Recycling furniture for households in need
January 19, 2015
RALEIGH, N.C. — In 2010, when her two daughters were nearing college age, Jackie Craig began staging homes to be sold by her friend Beth Smoot, a broker associate at Fonville Morrisey.
Craig found many people selling homes were reluctant to part with furniture and other household items and, if they were willing to let go, often did not what to do with those belongings.
As a long-time volunteer for JobStart, a partnership of the Presbyterian Church and state Division of Prisons that supports women getting out of prison, Craig also understood a big challenge those women faced was finding furnishings to start a new home.
The solution was The Green Chair Project, an effort she and Smoot founded to collect donated furniture and distribute it to people recovering from crisis.
Operating with an annual budget of nearly $500,000, three full-time and three part-time employees, and over 1,000 volunteers, the Raleigh nonprofit has provided 25,000 items of furniture or household goods for 1,000 households, or nearly 3,000 individuals, roughly 80 percent of them women and children.
“We’re giving people a meaningful way to put their old items to good use here in our community and keeping them out of the landfill,” says Craig, who serves as executive director.
The effort initially stored donated furniture in a closet and then a classroom at Edenton Street United Methodist Church, where co-founders Craig and Smoot are members, and later occupied 1,100-square feet of borrowed space at Building Together Ministries and then 3,000 square feet of rented space in the former Carolina Custom Golf building on Capital Boulevard.
It now is based in the 27,000-square-foot building on Capital Boulevard that it leases from its former occupant, Alfred Williams & Co.
Each week, through appointments coordinated by 55 partner agencies focusing on issues ranging from homelessness, domestic violence and incarceration to mental health and disaster relief, individuals from four to eight households visit The Green Chair Project.
The agencies pay a $25 referral fee, and households contribute $50 to $250, depending on how much furniture and other items the household needs and can afford. Each household gets one visit only to furnish their home.
In return, an individual or family gets “points” to spend, with the point system representing “a fair way to ration the furniture and provide the dignity of choice,” Craig says.
After a brief orientation in a “family room” that features a large dollhouse showcasing the types of furniture and other items available for each room of a house, clients tour the showroom.
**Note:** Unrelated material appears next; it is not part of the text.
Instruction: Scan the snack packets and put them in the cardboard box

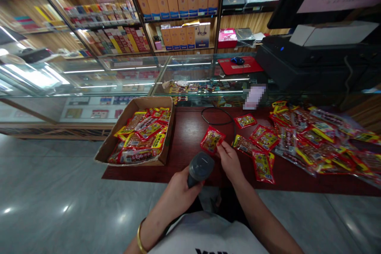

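Observation:
My left hand (180, 194) is wrapped round the handle of a dark grey barcode scanner (201, 165), whose head points away from me. Pinched in my right hand (230, 162) is a small red and yellow snack packet (211, 139), held just beyond the scanner's head. To the right, a loose packet (263, 166) lies near the table edge, and another packet (245, 120) lies farther back. A large spread of similar packets (312, 139) covers the right side. On the left, an open cardboard box (169, 135) holds several more packets.
The dark red wooden table (186, 127) carries a black cable (218, 123). Behind it stands a glass display counter (190, 69) with a red mouse pad (253, 65) and a blue-lit mouse (237, 60). A monitor (285, 4) and a black machine (312, 63) rise at the right.

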Demonstrator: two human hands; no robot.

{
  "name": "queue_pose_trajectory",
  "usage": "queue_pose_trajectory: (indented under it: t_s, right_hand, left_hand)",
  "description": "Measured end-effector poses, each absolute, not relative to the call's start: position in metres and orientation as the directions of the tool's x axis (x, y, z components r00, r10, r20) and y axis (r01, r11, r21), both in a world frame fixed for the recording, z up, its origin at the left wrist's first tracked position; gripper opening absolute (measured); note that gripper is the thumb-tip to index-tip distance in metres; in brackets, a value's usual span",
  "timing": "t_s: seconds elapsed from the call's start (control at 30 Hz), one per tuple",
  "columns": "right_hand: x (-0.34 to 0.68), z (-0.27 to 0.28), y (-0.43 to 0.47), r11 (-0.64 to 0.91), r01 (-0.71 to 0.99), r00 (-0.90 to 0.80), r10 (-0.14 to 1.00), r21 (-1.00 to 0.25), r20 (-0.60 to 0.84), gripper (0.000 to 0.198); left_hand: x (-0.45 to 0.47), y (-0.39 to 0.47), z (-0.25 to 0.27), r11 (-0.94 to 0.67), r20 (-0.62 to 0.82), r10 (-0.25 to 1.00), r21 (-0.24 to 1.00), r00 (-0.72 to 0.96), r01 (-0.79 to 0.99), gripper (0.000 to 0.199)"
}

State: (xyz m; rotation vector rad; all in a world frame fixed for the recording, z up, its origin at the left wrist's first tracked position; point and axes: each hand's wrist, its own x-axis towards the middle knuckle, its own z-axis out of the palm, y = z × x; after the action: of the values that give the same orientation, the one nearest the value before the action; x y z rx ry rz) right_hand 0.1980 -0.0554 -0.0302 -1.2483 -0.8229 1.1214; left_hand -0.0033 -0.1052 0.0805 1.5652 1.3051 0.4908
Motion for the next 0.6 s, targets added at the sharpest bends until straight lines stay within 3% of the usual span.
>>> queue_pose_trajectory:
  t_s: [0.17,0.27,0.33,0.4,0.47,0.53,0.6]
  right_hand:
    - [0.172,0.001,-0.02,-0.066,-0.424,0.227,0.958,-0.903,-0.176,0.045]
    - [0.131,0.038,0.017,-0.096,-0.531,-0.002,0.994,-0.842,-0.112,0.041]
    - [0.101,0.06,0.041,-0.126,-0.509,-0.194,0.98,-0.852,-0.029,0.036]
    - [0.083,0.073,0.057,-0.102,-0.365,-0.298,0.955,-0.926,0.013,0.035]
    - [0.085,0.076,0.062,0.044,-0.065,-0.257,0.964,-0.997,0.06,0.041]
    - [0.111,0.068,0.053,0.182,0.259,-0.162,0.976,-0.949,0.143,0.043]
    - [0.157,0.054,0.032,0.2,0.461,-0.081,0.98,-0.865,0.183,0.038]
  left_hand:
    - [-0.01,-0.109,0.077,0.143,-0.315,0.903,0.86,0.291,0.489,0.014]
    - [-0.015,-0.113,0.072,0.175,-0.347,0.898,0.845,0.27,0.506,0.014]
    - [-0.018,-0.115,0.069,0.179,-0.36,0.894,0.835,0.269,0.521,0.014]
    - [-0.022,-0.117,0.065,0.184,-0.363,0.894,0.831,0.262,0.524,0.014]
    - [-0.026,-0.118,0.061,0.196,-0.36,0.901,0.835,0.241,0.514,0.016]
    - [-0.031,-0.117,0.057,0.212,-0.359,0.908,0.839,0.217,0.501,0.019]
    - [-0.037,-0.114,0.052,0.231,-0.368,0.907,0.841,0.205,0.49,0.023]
In sections of the showroom, each devoted to a different room of a house, visitors can select from pre-arranged sets of furniture and from packets containing items they might need for that room.
Donors can drop off furniture and other items at The Green Chair Project, which also has partnerships with four moving companies that will pick up donated furniture for a discounted fee, and with one company that will deliver it for free, if needed, to households that participate.
Volunteers ranging from high school students to senior citizens sort and wash donated items, which are stored in rooms allocated, respectively, to each section of the showroom.
As its charity project in 2014, the Remodelers Council of the Home Builders Association of Raleigh-Wake County transformed what had been the break room at The Green Chair Project into a washing station for cleaning donated dishes and household items, and also created a new break room for volunteers and staff.
Through a partnership with the Wake County Public School System and two bedding stores, The Green Chair Project has provided mattresses for about 100 children who have no beds, and aims to provide 200 mattresses in 2015.
And when tornadoes swept through Raleigh in April 2011, the Salvation Army of Wake County turned to The Green Chair Project to serve as a hub for distributing furniture and household items to hundreds of families left homeless by the storm.
The nonprofit generates income through contributions and grants from individuals, foundations and the city of Raleigh, and an annual gala, as well as four retail sales a year for the public that account for up to one-third of its annual budget.
While The Green Chair Project has grown significantly in just five years, Craig says, its plan now is to focus on strengthening its programs with partners “to better serve Wake County and put more families in beds and homes.”